WHAT THE EXERCISE ASKS
Please leave out pictures and print exactly the lines from the one that has "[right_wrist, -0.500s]" through the last line of the material below.

RECORDED INFORMATION
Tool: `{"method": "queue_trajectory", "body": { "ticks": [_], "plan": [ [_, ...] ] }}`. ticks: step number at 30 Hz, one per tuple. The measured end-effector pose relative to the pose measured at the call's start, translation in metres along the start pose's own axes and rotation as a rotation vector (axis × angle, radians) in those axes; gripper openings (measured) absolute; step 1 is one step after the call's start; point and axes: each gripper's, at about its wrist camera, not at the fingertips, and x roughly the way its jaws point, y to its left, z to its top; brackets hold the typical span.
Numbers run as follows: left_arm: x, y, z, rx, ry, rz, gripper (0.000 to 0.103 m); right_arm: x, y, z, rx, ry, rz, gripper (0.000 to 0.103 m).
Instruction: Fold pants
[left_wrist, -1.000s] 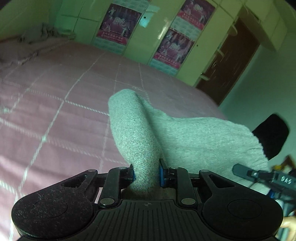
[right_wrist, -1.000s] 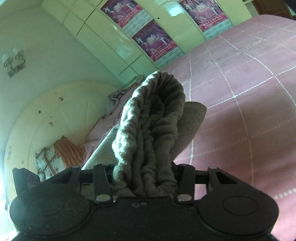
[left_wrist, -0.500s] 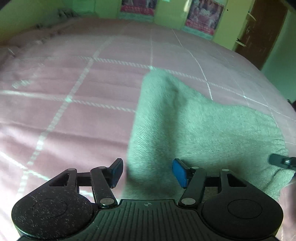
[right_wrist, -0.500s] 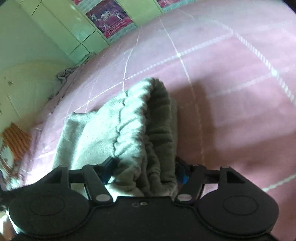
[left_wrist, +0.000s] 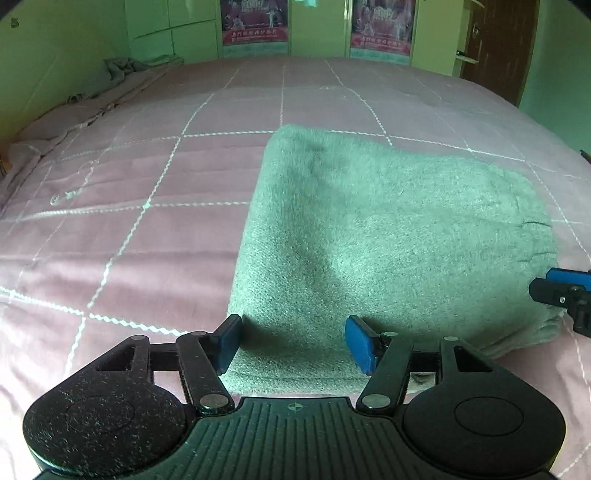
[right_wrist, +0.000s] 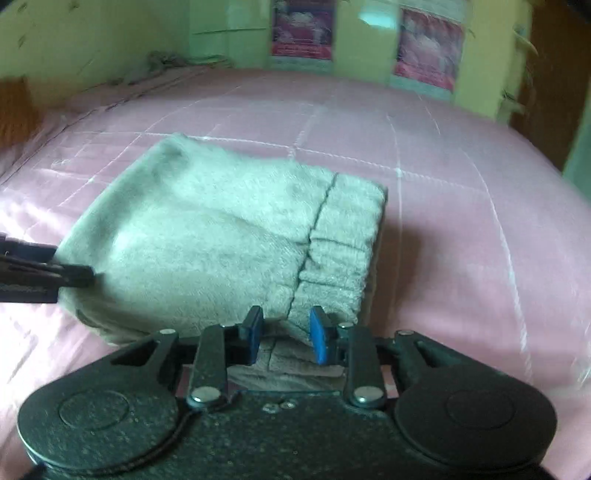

SOLUTION BELOW
[right_wrist, -0.500s] 
[left_wrist, +0.000s] 
[right_wrist, +0.000s] 

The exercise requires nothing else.